As I mentioned, I’ve always been a tech geek. However, I also value tradition. I appreciate the tactile approach of manually tweaking knobs and moving faders. This is crucial to my creative process, as using a mouse and monitor often isn’t as enjoyable during production stages. The Juno 106 is one of my favorites. It was one of the first synths I owned. Its unique character and tone come alive when you activate the chorus or introduce some reverb and delay into the signal path. I absolutely adore this synth.

Can you share the inspiration and creative process for your new single, and how it signifies your growth as an artist?

“Nixie” is a track I began nearly two years ago. It was among the pieces stored on my hard drive. Last year, I started collaborating with Dowden regularly. Not only is Dowden an excellent person, but he is also an incredibly skilled professional producer. Our musical styles align closely. I presented an early version of “Nixie” during one of our sessions, and he saw its potential. At first, I was uncertain about how to enhance the track, but together, we finally crafted “Nixie.” I was thrilled when he suggested submitting it to Alex for his upcoming release on Alex O’Rion’s Solis Records, and Alex chose the track. I’m delighted that our EP reached No.1 on the Beatport release charts.

Dowden is now another mentor of mine. I’m genuinely grateful for his support. Along with Keith, I’m fortunate to have two remarkable individuals aiding in the development and refinement of my skills, supporting my mindset, and ultimately supporting me in delivering quality progressive music to the public. That’s my primary goal. So, stay tuned for more.

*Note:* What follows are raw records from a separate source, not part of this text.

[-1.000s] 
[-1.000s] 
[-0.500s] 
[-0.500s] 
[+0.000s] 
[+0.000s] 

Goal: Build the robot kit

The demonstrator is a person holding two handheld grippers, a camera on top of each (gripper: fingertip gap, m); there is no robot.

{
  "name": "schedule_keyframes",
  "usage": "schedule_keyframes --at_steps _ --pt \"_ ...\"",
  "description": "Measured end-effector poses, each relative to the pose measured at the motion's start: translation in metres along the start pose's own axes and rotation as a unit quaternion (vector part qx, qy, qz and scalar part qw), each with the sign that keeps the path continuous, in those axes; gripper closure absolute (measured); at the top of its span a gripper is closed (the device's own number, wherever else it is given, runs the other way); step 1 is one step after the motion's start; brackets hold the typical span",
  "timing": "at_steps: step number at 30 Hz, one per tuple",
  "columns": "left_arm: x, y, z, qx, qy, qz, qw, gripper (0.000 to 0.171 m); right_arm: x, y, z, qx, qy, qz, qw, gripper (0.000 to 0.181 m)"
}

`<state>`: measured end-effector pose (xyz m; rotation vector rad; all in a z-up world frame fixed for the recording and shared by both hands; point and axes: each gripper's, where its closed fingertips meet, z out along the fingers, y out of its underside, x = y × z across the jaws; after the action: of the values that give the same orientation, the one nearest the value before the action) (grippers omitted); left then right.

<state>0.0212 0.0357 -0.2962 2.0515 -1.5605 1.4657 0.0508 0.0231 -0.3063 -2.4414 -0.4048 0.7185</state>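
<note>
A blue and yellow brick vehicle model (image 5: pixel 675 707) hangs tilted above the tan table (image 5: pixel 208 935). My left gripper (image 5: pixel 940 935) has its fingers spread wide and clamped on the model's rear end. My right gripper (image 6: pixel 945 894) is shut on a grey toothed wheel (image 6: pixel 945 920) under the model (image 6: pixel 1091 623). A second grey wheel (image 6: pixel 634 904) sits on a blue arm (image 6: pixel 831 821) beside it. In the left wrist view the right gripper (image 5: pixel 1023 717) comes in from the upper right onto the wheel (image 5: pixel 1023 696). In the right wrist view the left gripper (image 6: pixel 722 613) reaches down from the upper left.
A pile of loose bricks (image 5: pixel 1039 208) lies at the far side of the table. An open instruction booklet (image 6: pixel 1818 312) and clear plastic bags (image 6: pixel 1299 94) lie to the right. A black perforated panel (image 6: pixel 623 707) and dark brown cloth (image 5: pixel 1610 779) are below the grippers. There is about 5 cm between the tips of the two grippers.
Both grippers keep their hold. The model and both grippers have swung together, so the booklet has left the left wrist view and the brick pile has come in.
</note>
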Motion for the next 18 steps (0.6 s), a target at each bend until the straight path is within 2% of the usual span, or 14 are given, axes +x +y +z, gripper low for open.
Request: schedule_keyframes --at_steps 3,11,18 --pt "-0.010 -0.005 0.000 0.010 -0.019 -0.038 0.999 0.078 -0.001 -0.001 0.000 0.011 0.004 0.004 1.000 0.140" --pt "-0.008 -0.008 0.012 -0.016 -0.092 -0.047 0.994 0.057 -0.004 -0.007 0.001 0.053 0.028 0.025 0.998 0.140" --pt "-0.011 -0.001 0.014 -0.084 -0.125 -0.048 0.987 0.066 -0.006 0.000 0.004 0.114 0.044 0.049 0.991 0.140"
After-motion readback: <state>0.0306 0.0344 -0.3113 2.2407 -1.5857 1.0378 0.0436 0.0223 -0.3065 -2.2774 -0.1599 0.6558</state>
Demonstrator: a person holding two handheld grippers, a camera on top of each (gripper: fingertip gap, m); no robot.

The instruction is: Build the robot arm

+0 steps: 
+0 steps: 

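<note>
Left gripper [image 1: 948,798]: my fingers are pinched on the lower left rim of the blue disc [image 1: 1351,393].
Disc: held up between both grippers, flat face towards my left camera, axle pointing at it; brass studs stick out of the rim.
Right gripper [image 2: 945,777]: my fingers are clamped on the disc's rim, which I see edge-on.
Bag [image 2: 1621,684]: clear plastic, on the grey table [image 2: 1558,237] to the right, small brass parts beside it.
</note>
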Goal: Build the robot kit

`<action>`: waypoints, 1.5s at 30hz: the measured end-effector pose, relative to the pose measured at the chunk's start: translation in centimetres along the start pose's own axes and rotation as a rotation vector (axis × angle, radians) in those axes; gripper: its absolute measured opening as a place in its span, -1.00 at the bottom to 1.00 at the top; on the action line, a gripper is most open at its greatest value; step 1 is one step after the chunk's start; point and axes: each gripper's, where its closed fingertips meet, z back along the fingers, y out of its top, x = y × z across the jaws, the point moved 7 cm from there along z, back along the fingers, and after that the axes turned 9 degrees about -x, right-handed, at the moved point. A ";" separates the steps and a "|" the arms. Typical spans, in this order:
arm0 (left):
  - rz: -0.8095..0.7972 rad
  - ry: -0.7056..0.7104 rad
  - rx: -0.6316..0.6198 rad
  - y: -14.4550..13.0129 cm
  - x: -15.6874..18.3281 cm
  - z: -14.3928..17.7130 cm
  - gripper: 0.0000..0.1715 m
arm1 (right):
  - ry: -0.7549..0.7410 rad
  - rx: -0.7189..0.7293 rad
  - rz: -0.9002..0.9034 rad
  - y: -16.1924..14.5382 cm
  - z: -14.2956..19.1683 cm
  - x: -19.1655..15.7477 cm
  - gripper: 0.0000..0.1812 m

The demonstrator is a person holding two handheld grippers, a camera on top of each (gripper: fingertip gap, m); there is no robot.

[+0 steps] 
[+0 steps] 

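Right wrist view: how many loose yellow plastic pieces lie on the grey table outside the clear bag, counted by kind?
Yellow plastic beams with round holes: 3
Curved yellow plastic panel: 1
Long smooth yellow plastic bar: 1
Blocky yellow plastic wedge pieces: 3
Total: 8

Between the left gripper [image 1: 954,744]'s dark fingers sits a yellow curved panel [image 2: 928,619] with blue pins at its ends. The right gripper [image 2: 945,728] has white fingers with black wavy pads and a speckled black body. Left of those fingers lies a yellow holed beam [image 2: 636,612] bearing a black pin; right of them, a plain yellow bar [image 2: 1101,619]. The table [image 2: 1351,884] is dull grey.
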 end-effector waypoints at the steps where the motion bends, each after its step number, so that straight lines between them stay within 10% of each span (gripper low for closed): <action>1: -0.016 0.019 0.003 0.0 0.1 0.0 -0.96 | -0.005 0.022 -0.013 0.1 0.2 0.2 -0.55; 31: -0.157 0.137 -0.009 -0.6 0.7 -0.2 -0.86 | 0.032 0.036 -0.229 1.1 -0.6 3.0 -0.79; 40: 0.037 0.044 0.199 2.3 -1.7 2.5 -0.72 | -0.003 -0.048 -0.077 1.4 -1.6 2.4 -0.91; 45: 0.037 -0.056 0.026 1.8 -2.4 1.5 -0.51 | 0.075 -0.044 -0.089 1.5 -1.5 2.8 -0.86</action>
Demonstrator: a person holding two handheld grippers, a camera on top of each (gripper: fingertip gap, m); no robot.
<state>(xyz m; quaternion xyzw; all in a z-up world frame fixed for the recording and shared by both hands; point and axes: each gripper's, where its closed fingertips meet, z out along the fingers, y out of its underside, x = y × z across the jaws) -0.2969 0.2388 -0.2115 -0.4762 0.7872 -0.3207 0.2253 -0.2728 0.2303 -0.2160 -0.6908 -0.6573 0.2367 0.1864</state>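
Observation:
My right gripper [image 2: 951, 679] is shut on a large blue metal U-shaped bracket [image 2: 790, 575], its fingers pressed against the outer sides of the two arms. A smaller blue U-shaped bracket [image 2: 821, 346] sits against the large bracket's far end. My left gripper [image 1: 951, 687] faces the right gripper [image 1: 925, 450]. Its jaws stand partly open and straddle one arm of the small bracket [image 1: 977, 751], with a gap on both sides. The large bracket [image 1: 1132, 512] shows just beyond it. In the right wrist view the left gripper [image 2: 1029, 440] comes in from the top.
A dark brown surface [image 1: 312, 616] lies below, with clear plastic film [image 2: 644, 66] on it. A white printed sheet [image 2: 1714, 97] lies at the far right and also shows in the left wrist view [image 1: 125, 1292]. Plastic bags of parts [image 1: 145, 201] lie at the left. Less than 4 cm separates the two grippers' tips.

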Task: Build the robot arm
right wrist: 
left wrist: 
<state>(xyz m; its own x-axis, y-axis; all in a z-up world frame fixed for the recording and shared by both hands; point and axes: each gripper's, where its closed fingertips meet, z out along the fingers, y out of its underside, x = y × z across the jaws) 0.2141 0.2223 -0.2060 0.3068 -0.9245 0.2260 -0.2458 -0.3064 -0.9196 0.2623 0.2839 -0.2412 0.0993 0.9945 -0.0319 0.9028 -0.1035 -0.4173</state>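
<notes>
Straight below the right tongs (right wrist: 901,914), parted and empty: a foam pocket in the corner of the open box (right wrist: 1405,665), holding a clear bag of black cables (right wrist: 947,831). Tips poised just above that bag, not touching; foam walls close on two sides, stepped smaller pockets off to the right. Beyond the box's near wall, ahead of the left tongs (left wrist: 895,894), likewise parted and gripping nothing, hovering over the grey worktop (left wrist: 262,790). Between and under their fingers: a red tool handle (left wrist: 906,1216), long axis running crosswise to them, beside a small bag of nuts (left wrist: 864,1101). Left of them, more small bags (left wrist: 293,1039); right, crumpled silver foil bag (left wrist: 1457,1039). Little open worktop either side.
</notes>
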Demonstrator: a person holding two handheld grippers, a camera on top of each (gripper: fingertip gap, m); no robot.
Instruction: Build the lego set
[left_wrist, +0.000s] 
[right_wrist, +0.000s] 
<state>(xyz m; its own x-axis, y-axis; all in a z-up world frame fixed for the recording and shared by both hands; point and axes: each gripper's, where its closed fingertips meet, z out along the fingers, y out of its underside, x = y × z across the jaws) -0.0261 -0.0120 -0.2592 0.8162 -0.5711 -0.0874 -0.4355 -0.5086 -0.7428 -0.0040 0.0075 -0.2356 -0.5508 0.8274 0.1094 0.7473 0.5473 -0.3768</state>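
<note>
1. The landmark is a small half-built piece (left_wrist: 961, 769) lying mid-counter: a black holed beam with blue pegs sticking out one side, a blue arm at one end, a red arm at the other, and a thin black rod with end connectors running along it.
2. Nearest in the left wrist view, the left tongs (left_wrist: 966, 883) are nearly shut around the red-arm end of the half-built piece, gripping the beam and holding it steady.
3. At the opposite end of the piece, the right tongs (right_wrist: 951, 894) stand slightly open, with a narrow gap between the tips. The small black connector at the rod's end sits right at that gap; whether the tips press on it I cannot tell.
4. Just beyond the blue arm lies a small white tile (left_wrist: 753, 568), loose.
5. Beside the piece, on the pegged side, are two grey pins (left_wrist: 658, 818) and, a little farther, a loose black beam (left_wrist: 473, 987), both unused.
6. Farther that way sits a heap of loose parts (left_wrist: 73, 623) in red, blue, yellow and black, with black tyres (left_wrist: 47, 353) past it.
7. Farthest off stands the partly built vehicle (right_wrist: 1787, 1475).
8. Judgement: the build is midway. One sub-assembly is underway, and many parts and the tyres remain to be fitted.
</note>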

What do you want listeners to gain from your new single, and how does it contribute to your overall music career?

Imagine standing on the beach as the sun sets into the sea, cocktail in hand. We’re gently grooving into the night, and there’s this track that you just can’t resist dancing to. “Nixie” is the perfect example of this. It transitions your mood from the sunny beachside to the dance floor of pulsating nightclubs. That’s what I aim to achieve with my music during my sets, and hopefully, you can hear this reflected in my productions as well.

Thank you for the interview. It was a pleasure for me.